> TASK
Both the line containing "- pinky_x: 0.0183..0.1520" and the line containing "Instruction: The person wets" belong to the span. Output exactly that span from the listing below, and nothing outside it.

> PROVIDED MATERIAL
###

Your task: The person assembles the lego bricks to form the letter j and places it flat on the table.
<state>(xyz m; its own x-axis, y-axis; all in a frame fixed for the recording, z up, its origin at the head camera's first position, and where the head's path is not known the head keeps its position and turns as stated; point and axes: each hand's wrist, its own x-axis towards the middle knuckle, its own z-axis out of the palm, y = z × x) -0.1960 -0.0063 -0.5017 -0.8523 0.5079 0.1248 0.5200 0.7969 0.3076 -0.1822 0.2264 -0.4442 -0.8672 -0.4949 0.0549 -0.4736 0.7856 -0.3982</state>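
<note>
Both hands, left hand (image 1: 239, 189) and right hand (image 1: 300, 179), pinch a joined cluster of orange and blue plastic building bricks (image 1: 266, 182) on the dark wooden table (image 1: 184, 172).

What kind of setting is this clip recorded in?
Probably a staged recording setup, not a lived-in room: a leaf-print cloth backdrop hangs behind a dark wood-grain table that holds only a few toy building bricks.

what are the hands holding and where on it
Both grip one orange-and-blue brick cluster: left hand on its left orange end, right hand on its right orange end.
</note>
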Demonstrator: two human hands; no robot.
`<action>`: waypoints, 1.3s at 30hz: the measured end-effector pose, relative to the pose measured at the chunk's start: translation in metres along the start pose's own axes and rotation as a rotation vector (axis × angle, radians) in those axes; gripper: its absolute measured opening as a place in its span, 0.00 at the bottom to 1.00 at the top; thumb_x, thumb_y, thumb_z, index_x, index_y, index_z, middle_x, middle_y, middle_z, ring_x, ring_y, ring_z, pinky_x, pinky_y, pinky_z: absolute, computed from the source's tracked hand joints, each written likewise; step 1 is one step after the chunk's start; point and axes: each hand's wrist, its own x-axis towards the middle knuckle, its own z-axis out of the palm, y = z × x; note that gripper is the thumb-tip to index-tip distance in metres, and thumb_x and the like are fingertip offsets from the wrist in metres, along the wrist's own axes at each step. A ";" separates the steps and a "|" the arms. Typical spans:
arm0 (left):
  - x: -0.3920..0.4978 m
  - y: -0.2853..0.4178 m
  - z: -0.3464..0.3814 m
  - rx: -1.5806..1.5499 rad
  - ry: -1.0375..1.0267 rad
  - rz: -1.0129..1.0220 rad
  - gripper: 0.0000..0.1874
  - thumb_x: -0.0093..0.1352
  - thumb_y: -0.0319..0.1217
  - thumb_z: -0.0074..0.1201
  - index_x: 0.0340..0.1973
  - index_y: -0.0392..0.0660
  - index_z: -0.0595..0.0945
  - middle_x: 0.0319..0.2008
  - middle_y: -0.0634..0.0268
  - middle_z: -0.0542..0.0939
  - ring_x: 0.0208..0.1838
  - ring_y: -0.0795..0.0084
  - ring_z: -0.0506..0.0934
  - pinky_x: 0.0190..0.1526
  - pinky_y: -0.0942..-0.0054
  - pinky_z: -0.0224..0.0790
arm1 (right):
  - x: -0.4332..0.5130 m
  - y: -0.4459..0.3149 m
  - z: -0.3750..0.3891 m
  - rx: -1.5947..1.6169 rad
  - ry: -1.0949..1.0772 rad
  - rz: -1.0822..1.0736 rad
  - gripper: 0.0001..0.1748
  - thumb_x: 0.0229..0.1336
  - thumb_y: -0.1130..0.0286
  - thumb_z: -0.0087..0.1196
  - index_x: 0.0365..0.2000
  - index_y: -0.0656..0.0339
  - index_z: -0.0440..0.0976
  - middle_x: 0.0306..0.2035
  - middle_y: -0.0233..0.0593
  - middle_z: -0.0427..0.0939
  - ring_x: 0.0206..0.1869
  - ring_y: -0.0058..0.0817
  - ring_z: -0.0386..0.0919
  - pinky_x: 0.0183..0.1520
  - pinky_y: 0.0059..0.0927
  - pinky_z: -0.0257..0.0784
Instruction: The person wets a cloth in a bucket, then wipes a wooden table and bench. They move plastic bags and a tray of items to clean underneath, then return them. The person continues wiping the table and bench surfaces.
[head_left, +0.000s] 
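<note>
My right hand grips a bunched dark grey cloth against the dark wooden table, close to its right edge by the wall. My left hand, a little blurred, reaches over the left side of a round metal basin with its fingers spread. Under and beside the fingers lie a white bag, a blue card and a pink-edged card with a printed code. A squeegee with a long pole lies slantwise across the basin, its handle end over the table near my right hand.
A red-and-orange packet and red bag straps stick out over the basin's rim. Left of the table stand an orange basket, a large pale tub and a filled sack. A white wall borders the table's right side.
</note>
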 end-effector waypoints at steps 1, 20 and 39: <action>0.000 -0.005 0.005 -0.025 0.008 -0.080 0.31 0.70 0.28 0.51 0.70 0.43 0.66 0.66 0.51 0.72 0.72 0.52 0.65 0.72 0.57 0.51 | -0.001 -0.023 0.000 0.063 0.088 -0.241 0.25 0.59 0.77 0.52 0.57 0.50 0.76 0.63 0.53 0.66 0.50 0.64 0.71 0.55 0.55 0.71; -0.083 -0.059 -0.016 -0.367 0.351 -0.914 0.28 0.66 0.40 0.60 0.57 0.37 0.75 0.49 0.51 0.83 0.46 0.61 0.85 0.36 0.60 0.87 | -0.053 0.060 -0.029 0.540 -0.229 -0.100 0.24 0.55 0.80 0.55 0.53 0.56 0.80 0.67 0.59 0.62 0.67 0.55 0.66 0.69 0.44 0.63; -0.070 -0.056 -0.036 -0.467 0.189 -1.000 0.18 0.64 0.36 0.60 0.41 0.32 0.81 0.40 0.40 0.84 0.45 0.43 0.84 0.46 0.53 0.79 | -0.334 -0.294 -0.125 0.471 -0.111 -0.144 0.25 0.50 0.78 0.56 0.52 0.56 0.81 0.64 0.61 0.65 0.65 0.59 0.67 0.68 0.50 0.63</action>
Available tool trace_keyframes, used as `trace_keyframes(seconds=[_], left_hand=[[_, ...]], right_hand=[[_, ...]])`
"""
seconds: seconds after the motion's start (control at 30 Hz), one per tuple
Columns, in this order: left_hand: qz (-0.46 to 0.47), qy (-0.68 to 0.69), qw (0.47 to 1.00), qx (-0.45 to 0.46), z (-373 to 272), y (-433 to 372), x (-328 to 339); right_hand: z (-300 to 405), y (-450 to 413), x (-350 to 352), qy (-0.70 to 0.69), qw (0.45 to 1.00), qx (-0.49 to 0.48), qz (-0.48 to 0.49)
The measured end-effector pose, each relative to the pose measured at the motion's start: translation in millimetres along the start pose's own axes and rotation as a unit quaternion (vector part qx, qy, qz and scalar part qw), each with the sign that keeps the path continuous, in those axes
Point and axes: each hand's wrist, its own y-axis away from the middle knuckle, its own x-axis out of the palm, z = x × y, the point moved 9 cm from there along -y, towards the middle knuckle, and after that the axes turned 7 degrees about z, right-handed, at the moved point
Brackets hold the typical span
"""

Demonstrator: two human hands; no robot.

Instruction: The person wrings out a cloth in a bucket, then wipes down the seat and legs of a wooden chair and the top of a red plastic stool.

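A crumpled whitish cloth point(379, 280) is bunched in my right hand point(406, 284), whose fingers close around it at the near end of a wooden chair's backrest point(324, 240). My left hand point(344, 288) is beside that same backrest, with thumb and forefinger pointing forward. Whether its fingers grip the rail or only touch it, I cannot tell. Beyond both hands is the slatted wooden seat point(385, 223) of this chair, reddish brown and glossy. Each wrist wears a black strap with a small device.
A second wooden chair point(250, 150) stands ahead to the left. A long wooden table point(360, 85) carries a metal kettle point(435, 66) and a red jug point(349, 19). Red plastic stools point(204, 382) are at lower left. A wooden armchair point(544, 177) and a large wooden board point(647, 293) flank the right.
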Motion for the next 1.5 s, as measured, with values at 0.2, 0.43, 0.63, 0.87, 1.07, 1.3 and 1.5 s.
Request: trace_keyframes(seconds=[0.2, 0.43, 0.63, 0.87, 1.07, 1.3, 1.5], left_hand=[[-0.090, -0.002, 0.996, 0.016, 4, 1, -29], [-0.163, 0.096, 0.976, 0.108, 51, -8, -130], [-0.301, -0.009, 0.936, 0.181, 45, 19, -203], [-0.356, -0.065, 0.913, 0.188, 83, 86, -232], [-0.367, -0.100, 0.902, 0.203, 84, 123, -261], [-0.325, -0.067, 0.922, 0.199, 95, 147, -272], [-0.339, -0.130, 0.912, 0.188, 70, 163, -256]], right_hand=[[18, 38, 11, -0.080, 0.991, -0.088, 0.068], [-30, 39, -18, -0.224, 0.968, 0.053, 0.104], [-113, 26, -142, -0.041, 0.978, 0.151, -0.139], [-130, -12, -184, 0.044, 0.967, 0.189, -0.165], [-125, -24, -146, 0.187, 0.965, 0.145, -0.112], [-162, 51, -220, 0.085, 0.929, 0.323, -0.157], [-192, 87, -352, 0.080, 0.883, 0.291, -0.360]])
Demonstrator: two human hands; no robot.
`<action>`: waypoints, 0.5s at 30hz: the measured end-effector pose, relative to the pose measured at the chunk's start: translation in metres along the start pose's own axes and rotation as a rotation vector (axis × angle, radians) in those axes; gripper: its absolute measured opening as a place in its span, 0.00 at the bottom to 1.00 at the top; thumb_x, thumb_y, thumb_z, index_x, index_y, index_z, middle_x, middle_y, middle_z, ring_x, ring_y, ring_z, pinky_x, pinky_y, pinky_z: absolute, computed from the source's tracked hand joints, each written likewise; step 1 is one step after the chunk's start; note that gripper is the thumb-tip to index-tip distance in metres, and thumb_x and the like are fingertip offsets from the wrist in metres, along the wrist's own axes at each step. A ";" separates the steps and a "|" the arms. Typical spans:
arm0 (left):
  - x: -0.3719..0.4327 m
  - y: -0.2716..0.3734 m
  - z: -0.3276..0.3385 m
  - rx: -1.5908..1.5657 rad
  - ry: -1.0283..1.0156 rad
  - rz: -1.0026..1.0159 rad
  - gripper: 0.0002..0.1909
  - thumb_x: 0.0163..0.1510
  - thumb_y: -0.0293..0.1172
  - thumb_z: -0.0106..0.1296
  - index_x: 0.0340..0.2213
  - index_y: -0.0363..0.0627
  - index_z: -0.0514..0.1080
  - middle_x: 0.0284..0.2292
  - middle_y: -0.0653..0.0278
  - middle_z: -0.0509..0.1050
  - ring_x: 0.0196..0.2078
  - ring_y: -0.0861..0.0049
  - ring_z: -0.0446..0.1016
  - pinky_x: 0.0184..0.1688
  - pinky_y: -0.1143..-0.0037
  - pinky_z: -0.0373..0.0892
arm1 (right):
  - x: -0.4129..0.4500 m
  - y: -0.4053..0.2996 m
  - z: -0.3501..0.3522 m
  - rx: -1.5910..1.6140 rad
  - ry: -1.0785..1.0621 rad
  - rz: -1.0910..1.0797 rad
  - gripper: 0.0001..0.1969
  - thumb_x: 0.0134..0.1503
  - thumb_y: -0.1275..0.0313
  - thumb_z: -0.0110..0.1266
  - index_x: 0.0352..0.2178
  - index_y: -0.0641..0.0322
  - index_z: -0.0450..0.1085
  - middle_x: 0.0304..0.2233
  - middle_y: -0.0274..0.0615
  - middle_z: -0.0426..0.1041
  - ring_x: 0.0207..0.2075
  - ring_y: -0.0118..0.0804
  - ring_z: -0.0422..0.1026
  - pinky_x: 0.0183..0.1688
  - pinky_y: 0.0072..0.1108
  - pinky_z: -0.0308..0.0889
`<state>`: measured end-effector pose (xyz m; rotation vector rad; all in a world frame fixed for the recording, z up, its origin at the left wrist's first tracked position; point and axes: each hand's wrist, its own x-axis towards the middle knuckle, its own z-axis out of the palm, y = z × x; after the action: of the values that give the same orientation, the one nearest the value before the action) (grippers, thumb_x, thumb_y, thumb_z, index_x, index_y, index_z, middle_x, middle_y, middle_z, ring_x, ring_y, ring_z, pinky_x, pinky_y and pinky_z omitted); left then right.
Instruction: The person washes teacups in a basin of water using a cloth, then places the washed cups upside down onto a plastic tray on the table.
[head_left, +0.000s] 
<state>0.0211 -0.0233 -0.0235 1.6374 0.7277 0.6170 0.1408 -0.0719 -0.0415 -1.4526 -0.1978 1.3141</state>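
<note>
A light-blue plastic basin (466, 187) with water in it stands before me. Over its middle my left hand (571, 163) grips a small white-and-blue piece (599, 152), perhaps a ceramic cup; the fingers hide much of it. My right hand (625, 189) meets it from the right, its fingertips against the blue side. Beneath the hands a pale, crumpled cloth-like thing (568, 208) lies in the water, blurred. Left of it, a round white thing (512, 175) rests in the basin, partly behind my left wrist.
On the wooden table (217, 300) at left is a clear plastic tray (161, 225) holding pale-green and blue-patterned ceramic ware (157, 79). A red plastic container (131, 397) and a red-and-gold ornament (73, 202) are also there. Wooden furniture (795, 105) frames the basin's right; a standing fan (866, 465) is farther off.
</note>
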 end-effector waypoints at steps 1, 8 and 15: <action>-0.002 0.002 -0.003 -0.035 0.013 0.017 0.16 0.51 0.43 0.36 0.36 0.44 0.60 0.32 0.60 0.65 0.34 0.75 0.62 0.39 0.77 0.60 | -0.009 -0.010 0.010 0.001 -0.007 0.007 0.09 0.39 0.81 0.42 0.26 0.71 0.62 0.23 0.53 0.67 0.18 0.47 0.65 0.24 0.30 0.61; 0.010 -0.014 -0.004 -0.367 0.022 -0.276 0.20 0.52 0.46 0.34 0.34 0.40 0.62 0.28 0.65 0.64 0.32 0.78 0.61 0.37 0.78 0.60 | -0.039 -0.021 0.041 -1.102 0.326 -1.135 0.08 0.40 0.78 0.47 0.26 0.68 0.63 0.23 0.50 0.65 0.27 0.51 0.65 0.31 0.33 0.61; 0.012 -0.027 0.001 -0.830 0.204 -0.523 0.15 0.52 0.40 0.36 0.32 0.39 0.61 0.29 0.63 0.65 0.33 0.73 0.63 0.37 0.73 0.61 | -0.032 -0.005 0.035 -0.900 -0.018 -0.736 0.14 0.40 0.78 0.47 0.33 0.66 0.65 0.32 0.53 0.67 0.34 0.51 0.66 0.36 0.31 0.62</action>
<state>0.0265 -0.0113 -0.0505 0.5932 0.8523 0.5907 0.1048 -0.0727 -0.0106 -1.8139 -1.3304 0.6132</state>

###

> SOLUTION TO THIS TASK
  - pinky_x: 0.0183..0.1520
  - pinky_y: 0.0059..0.0927
  - pinky_z: -0.0257..0.0784
Instruction: The person wets a cloth in a bucket, then wipes a wooden table and bench. They move plastic bags and a tray of items to clean underneath, then return them. The person continues wiping the table and bench surfaces.

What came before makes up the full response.